He says conflict was avoidable and warns against abandoning international law.
On Tuesday, Germany’s president, Frank-Walter Steinmeier, described the U.S.-Israeli war on Iran as a military operation contrary to international law.
“This war is illegal; there is little doubt about that. It is also a disastrous mistake and, what frustrates me most, an avoidable and unnecessary war if the objective was to halt Iran’s path toward an atomic bomb,” he stated.
Steinmeier defended the importance and validity of the Joint Comprehensive Plan of Action (JCPOA) signed in 2015, when he was Germany’s foreign minister, whose purpose was to prevent Iran from gaining access to an atomic bomb.
“We were never as far from Iran becoming nuclear-armed as we were after the 2015 agreement was concluded, to which many in this institution contributed with great dedication,” the German head of state said.

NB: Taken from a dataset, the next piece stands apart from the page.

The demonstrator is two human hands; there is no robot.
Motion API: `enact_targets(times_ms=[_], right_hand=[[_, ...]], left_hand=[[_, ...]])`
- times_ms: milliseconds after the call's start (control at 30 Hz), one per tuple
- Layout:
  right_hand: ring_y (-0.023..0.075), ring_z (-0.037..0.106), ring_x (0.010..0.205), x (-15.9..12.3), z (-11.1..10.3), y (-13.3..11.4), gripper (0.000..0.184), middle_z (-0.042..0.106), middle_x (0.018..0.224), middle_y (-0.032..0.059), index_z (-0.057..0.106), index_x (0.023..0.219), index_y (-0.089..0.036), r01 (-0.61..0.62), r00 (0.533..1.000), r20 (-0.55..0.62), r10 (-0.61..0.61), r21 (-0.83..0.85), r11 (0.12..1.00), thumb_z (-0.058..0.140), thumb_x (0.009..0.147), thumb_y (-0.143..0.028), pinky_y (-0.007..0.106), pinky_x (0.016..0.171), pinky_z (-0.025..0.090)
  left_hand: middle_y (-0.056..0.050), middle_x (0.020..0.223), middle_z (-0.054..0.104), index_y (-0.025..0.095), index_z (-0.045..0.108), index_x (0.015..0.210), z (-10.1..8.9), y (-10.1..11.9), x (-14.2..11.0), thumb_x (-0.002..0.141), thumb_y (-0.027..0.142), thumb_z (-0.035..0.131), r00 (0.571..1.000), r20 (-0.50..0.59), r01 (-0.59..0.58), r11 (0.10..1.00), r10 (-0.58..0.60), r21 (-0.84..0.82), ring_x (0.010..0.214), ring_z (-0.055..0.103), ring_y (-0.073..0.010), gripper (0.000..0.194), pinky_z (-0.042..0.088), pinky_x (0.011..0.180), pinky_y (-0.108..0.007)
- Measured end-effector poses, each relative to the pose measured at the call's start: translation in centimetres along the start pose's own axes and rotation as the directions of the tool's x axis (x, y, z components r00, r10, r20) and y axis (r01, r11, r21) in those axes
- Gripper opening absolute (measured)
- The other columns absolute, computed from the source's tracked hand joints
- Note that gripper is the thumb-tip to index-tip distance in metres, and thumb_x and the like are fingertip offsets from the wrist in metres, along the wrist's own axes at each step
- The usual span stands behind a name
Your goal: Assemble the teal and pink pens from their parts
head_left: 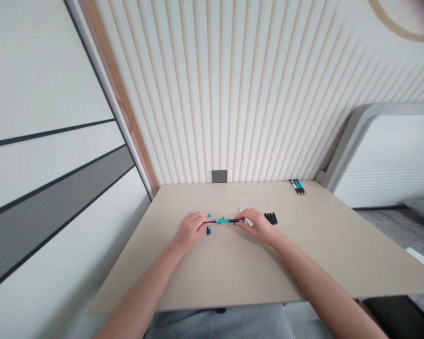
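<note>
Your left hand [191, 229] and right hand [257, 225] each grasp 1 end of a slim teal-and-black pen [223, 221] in pinched fingers, level over the table [212, 278], nearer its far edge; any print is too small to read. Smooth black tubes [270, 218] lie beside your right hand; more pens [297, 187] lie near the table's far right corner.

The left hand [191, 229] and right hand [257, 225] hold a blue-and-black pen [224, 221] between them over the bench [226, 273]. Short black pieces [270, 218] lie near the right hand.
</note>
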State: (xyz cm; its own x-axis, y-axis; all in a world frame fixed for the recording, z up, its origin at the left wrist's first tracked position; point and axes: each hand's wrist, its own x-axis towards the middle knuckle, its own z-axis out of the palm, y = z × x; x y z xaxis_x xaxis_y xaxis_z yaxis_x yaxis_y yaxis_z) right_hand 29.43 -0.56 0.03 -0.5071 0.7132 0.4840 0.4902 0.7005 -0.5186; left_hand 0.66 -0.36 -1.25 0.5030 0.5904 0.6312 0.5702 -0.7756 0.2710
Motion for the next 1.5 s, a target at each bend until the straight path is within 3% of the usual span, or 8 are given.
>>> enact_targets(times_ms=[133, 300, 433, 567, 833, 1033, 1133, 1500], right_hand=[[0.0176, 0.062, 0.078, 0.1, 0.1, -0.3, 0.02, 0.07, 0.082, 0.0043, 0.067, 0.091, -0.02, -0.022, 0.999, 0.038, 0.025, -0.066, 0.998, 0.05, 0.095, -0.031, 0.031, 0.08, 0.042], [0.0139, 0.056, 0.058, 0.1, 0.4, -0.3, 0.044, 0.061, 0.058, 0.0011, 0.062, 0.065, -0.018, -0.108, 0.98, 0.157, 0.119, -0.076, 0.991, 0.037, 0.099, -0.031, 0.027, 0.067, 0.041], [0.0131, 0.057, 0.06, 0.1, 0.5, -0.1, 0.042, 0.065, 0.067, 0.0021, 0.067, 0.078, -0.017, -0.171, 0.978, 0.128, 0.164, 0.049, 0.984, 0.037, 0.1, -0.036, 0.025, 0.062, 0.042], [0.0168, 0.062, 0.077, 0.1, 0.3, 0.1, 0.027, 0.07, 0.089, 0.0059, 0.066, 0.105, -0.019, -0.096, 0.995, 0.012, 0.096, 0.111, 0.989, 0.056, 0.091, -0.039, 0.028, 0.072, 0.047], [0.0205, 0.063, 0.081, 0.0, 0.4, 0.2, 0.018, 0.072, 0.085, 0.0051, 0.07, 0.092, -0.021, -0.099, 0.995, -0.001, 0.099, -0.059, 0.993, 0.056, 0.092, -0.032, 0.034, 0.079, 0.046], [0.0185, 0.064, 0.078, 0.1, 0.4, 1.0, 0.02, 0.071, 0.085, 0.0039, 0.069, 0.101, -0.022, -0.127, 0.992, -0.016, 0.127, -0.011, 0.992, 0.06, 0.09, -0.037, 0.031, 0.076, 0.046], [0.0187, 0.063, 0.08, 0.0, 0.1, 1.2, 0.02, 0.071, 0.085, 0.0046, 0.069, 0.093, -0.022, -0.088, 0.995, -0.041, 0.088, 0.008, 0.996, 0.059, 0.09, -0.039, 0.032, 0.077, 0.046], [0.0145, 0.059, 0.064, 0.0, 0.1, 0.4, 0.045, 0.065, 0.065, 0.0013, 0.063, 0.071, -0.019, -0.044, 0.998, 0.046, 0.049, -0.093, 0.995, 0.033, 0.102, -0.034, 0.031, 0.08, 0.042]], left_hand=[[-0.003, 0.091, 0.068, 0.02, 0.061, 0.095, -0.1, 0.2, 0.1, 0.094, 0.025, 0.056, 0.999, -0.003, -0.036, 0.998, 0.036, 0.042, 0.086, 0.062, -0.0172, 0.008, 0.045, 0.076, -0.032], [-0.004, 0.091, 0.069, 0.02, 0.063, 0.096, -0.2, 0.2, 0.1, 0.094, 0.027, 0.055, 0.998, 0.021, -0.062, 0.995, 0.06, 0.074, 0.085, 0.064, -0.0171, 0.011, 0.046, 0.076, -0.031], [-0.004, 0.09, 0.069, 0.02, 0.062, 0.095, -0.1, 0.1, 0.1, 0.094, 0.027, 0.055, 0.999, 0.013, -0.034, 0.998, 0.034, 0.046, 0.086, 0.063, -0.0171, 0.01, 0.046, 0.076, -0.031], [-0.004, 0.091, 0.068, 0.02, 0.062, 0.094, 0.0, 0.0, 0.0, 0.094, 0.024, 0.056, 1.0, 0.015, 0.008, 1.0, -0.008, 0.018, 0.086, 0.063, -0.0174, 0.007, 0.046, 0.077, -0.032], [-0.004, 0.09, 0.068, 0.02, 0.062, 0.092, 0.0, 0.0, 0.0, 0.093, 0.025, 0.057, 1.0, 0.017, -0.012, 0.999, 0.011, 0.041, 0.085, 0.062, -0.0177, 0.008, 0.046, 0.076, -0.032], [-0.004, 0.088, 0.068, 0.02, 0.062, 0.093, 0.2, -0.2, 0.0, 0.094, 0.025, 0.055, 1.0, -0.003, 0.013, 1.0, -0.013, 0.018, 0.084, 0.062, -0.0175, 0.009, 0.047, 0.076, -0.032], [-0.004, 0.089, 0.068, 0.02, 0.062, 0.094, 0.2, -0.3, 0.0, 0.094, 0.025, 0.054, 1.0, -0.005, 0.019, 1.0, -0.019, 0.003, 0.085, 0.062, -0.0174, 0.01, 0.048, 0.076, -0.032], [-0.004, 0.089, 0.069, 0.021, 0.064, 0.095, 0.1, -0.3, -0.1, 0.093, 0.026, 0.057, 0.999, -0.039, -0.006, 1.0, 0.007, 0.026, 0.084, 0.063, -0.0177, 0.009, 0.048, 0.076, -0.032]])
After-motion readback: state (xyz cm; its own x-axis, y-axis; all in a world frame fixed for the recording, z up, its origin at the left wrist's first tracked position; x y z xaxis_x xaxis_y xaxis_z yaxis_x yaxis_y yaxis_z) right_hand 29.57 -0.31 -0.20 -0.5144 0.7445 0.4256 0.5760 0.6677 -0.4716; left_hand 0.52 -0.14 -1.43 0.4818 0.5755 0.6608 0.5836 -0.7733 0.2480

“It was the U.S. secretary of state who said on the day of the signing: ‘With this agreement, we avoid war,’” Steinmeier recalled, lamenting that in 2018, during the second year of Donald Trump’s first term as president of the United States, Washington withdrew from that understanding.
The JCPOA, reached after two and a half years of intense negotiations, included limits on Iran’s nuclear program in exchange for the lifting of international sanctions. But the agreement lasted only three years, as the United States withdrew unilaterally and reimposed sanctions on Iran.
On Saturday, Iran said it was no longer subject to limits on its nuclear program due to the expiration of the agreement in October 2025.
“International law, as a normative framework, a code of rules and a source of legitimacy, has lost none of its importance — not for Germany nor, of course, for Europe, because in a world without law or rules, this Europe would be lost,” Steinmeier said.
“And the European Union itself is founded on law and rules. It would collapse if we adopted a worldview based on raw power,” he added.